As such, I always believe the first step to believing in tough times is to leave a frail imagination behind; to leave the delusion that keeps us tethered to the glittering mirage on the ground and never look up to the endless expanse above us. C.S. Lewis once said: "I didn't go to religion to make me happy. I always knew a bottle of Port would do that. If you want a religion to make you feel really comfortable, I certainly don't recommend Christianity."
Truly, I don't know why or where is God when those unspeakable things happen to such lovely, endearing and treasured children of God. I have no answers in a way that can satisfy the mind of one who is earnestly seeking for an answer or two. Personally, some of the darkness of the soul that we are traversing through can be ruthlessly painful and piercing like sharp knives returning to tear us apart.
But I'd like to think that wherever God is, he has never left. I may never know why he did not intervene, what was he even thinking (right?), but I know why he did not leave. They may have nailed him and tortured him, but he chose to never leave. He never left because I truly believe he knew something that we never knew (or often overlook or fail to imagine) in a trial, no matter how unjust the situation may be. He never left because he saw something in a trial that is even more redeeming than when times are good, or when everything is going your way. He saw redemption that is beyond what this world can entice or offer. He saw enduring transformation when a soul is taken from a place where there is only pain, sorrow and suffering. That is why he never left for he had already said that in this world, you will have trouble, yet take heart, I have overcome it.

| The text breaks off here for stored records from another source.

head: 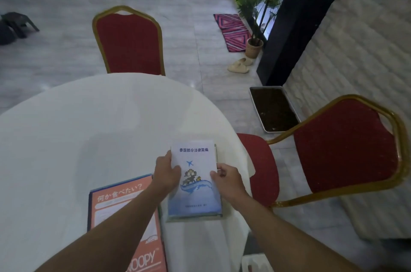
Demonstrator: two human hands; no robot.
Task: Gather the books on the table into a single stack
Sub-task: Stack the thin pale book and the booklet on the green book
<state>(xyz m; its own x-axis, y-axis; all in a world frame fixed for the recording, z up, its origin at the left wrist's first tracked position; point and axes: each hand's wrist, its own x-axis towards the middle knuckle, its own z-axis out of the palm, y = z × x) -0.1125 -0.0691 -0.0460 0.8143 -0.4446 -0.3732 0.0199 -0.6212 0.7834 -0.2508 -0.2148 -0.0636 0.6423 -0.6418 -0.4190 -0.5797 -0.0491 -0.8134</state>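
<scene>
A white and blue book (194, 196) with a plane and a whale on its cover lies near the right edge of the round white table (89, 129), on top of at least one more book whose edges show beneath it. My left hand (166, 175) grips its left edge and my right hand (226, 179) grips its right edge. An orange book (115, 202) with Japanese text and "SNOOPY" lies flat to the left, partly under my left forearm, with a dark blue book edge showing under it.
Two red chairs with gold frames stand by the table, one at the far side (130, 42) and one at the right (342, 151). A tray of soil (274, 111), slippers, a potted plant (254, 47) and a patterned rug lie on the floor.
</scene>
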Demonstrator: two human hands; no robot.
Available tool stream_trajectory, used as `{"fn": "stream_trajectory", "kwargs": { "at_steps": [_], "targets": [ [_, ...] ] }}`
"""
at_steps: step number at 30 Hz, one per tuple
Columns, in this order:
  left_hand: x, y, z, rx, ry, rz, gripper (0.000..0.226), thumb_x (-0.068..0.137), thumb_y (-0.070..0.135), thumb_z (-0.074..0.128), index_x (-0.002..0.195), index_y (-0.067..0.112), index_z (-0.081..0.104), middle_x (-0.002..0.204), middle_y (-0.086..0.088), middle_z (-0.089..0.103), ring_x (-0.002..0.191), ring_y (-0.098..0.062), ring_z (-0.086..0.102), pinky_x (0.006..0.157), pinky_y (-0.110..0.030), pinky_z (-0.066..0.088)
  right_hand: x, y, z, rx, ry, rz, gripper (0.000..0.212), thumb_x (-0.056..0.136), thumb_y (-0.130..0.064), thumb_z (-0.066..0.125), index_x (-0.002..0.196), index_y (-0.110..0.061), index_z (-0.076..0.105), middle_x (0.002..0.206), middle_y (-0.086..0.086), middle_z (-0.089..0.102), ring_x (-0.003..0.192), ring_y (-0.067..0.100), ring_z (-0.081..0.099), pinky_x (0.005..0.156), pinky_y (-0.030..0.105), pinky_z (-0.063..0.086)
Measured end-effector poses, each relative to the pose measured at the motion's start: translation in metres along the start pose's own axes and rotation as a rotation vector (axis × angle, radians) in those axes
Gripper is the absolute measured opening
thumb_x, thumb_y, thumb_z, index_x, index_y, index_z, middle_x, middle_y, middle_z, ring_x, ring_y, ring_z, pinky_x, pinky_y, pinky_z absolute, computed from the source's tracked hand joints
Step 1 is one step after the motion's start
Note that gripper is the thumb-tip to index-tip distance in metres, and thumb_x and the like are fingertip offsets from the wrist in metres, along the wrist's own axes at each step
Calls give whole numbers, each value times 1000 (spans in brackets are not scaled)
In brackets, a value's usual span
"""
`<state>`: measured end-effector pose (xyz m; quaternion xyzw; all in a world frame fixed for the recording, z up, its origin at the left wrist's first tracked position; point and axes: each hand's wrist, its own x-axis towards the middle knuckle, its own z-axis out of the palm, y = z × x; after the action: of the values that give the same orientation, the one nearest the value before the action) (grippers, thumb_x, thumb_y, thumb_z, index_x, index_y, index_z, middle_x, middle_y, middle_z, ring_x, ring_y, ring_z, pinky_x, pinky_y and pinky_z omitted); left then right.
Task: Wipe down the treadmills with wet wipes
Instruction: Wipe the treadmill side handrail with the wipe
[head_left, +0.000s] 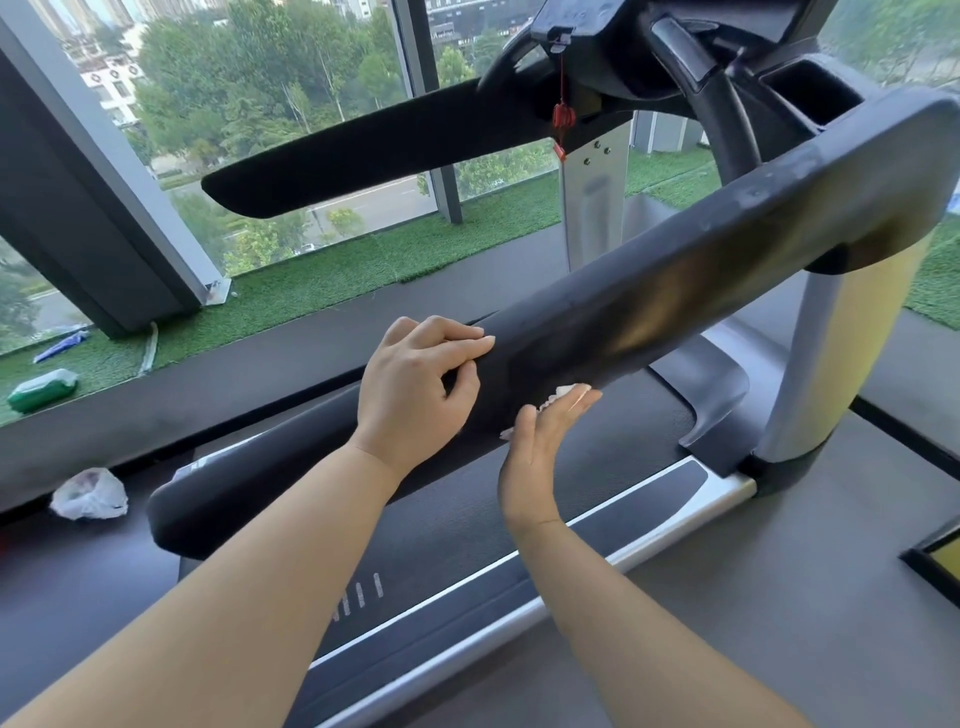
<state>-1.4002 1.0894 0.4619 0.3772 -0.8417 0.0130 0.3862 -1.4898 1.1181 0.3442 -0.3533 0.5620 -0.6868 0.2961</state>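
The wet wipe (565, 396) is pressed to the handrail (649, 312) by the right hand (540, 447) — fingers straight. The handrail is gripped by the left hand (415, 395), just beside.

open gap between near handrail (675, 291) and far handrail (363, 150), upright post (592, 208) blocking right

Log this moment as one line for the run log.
step: wiping handrail | left hand: holds handrail | right hand: flat, presses wet wipe to handrail
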Motion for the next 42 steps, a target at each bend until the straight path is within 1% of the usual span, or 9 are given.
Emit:
{"fn": "stream_trajectory", "kwargs": {
  "at_steps": [2, 5, 12, 16, 21, 27, 32, 37, 42],
  "targets": [
    [0, 0, 0, -6, -8, -2, 31, 85, 24, 47, 96, 21, 76, 96, 12, 69, 81, -8, 43, 81, -4, 30, 14, -5, -8, 47, 56, 93, 69, 91, -54, 21, 137, -39, -28, 150, -20, -34, 146, 11, -11, 119, 39, 16],
    [-1, 0, -1, -5, -15, 0, 31, 85, 25, 47, 96, 21, 76, 96, 12, 69, 81, -11, 47, 80, -8, 31, 25, -21, -9, 184, 139, 250, 61, 103, -41, 20, 146, -30, -22, 154, -15, -28, 145, 6, -7, 110, 22, 15],
    [0, 1, -4, 3, -55, 3, 32, 85, 25, 47, 97, 20, 76, 97, 11, 69, 82, -18, 54, 82, -9, 33, -4, -20, 7, 180, 35, 249, 68, 101, -47, 23, 143, -35, -28, 148, -24, -32, 145, 4, -1, 114, 28, 17],
    [0, 0, -7, 3, -89, 7, 34, 85, 26, 45, 99, 20, 75, 99, 11, 69, 84, -19, 56, 83, -10, 33, 11, -28, 7, 138, 142, 224, 67, 103, -40, 25, 146, -28, -25, 152, -15, -32, 144, 5, -17, 118, 33, 0],
    [0, -1, -9, 8, -112, 21, 35, 85, 23, 44, 100, 19, 75, 102, 10, 69, 86, -21, 56, 84, -11, 33, -12, -12, 15, -214, 1, -223, 76, 93, -57, 23, 140, -22, -26, 145, 1, -39, 140, 16, -33, 111, 17, -17],
    [-5, -3, -10, 28, -135, 34, 37, 84, 23, 43, 103, 18, 74, 105, 8, 69, 87, -24, 57, 85, -11, 32, 27, -15, -14, -508, 60, -361, 76, 97, -56, 21, 147, -10, -12, 150, 14, -25, 143, 29, -20, 113, 24, -18],
    [-3, 0, -14, 4, -181, -8, 36, 84, 26, 45, 106, 20, 74, 110, 12, 67, 93, -21, 53, 87, -8, 28, 9, 5, -15, -768, -77, -665, 75, 99, -58, 19, 150, -16, -17, 155, 16, -8, 145, 26, -18, 118, 38, -5],
    [-10, -1, -30, -165, -274, -114, 29, 91, 14, 55, 116, 21, 68, 116, 22, 57, 115, -7, 46, 95, 2, 20, 18, -6, -27, -806, -40, -632, 74, 99, -58, 19, 150, -19, -18, 155, 19, -5, 145, 23, -18, 118, 36, -6],
    [-38, -9, -43, -120, -159, -131, 33, 86, 20, 51, 113, 19, 70, 116, 15, 60, 113, -6, 48, 98, -1, 24, 8, 3, -20, -916, -126, -778, 74, 99, -58, 19, 151, -16, -13, 158, 14, -11, 146, 27, -14, 119, 40, -5]
  ]
}}
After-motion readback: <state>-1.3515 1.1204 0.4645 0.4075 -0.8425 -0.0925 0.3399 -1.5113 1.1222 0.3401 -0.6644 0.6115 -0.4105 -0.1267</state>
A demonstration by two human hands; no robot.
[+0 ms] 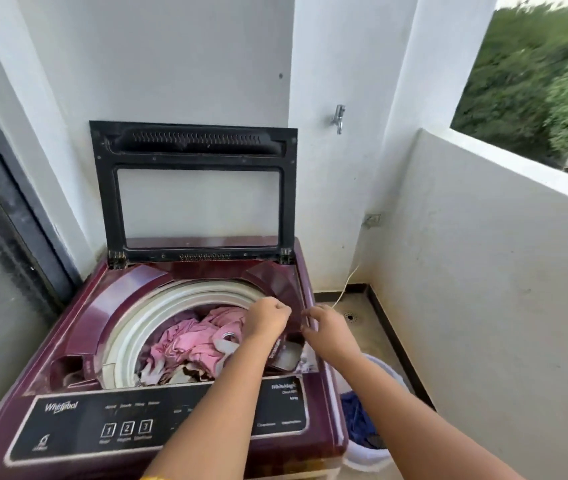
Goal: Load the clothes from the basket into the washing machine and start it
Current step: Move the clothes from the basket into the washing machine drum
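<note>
The top-loading washing machine point(78, 327) stands with its lid point(194, 188) propped upright, and pink clothes point(192, 341) lie heaped in the drum, down and to the left of both hands. The left hand point(268, 318) is curled into a loose fist over the drum's right rim; whether it pinches anything I cannot tell. The right hand point(327, 329), fingers slightly spread, hovers just beside it over the right-side compartment. Lower right, the white basket point(372, 455) holds blue cloth, nearer the right arm

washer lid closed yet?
No, the lid stands upright and open behind the drum, with pink clothes visible inside.
</note>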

He saw value beyond the value of this world.
This may not be the answer many are looking for, but I have never intended it to be an answer because each trial we face is unique to us. We will just have to seek our own answer or answers that come closest to giving us a sense of closure over time.
Alas, I may not have found mine, at least not fully or completely, but I know deeply that it is never my heart desire (now or ever) to live out my faith and hope for a lack or failure of imagination.